It is a singular coincidence, perhaps, that during one and the same summer we should be celebrating centenaries of Samuel Pepys and George Borrow.  Pepys died in the early summer of 1703; Borrow was born in July, 1803.  Unlike each other in almost every respect, they are dui palor, as Borrow would say, in one very material point.  The reputation of each of them has risen to such a point that, except for injudicious and exaggerated praise, it can have little to fear in the future; and in each case this reputation is based primarily upon autobiography.  Among the world’s autobiographers the author of “Lavengro” is entitled, we feel sure, to rank with St.
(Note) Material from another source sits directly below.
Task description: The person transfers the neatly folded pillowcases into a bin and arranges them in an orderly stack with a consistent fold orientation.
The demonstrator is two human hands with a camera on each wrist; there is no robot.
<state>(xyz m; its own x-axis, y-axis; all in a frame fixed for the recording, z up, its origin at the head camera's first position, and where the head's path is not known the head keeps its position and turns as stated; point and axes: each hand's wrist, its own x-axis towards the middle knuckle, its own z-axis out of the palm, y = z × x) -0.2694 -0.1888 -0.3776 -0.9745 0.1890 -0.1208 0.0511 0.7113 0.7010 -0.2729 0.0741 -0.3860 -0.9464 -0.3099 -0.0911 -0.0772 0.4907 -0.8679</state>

Augustine, Cellini, Pepys, Rousseau, Franklin; and, for truthfulness, it is very probable, if we could only estimate it properly, that he would have to be put at the top of the class.  His nearest competitor in this respect would undoubtedly be Pepys, and the veracity in both cases not the result of a double share of innate truthfulness, but very largely an accident, due to lack of invention and an absence of that powerful literary style which in the case of a Leigh Hunt or a Stevenson distorts everything that passes through it.  In Pepys the malignity of the literary fairy is more than compensated by the worthy secretary’s insatiable appetite for life; in Borrow by the wanderlust or extraordinary passion and faculty for adventure, which makes his best books such an ambrosial hash of sorcery, Jews, Gentiles, gipsies, prisons, half-in-halves, cosas de España—what you will.

George Henry Borrow, to give him for once his full baptismal name, was born at East Dereham, “a beautiful little town in the western division of Norfolk,” on July 5, 1803.  His father, who came of an old Cornish family, was in his forty-fifth year when Borrow was born, having married ten years previously Anne Perfrement, of a family which had migrated from Dauphiné in the days of Dutch William.  The father was captain in a marching regiment, the West Norfolk Militia.  Like Sterne’s therefore, Borrow’s early life was nomadic, and his school-life was broken between Edinburgh, Clonmel, and Norwich.  But his real mentors were found in this last city, where he came in contact with a French emigré named d’Éterville.  Here, too, he fell under the influence of “godless Billy” Taylor, and dreamt of writing plays and poems and abusing religion.  Here, too, while he ought to have been studying law, he was claiming acquaintance with gipsies, bruisers, and shady characters, such as the notorious Thurtell.  A more dangerous influence to Borrow than any, perhaps, was that of Sir John Bowring, a plausible polyglot, who deliberately used his facility in acquiring and translating tongues as a ladder to an administrative post abroad.  Borrow, as was perhaps natural, put a wrong construction upon his sympathy, and his apparently disinterested ambition to leave no poetic fragment in Russian, Swedish, Polish, Servian, Bohemian, or Hungarian unrendered into English.  He determined to emulate a purpose so lofty in its detachment, and the mistake cost him dear, for it led him for long years into a veritable cul de sac of literature; it led also to the accentuation of that pseudo-philological mania which played such havoc with the ordinary development of rational ideas in a man in many respects so sane as Borrow....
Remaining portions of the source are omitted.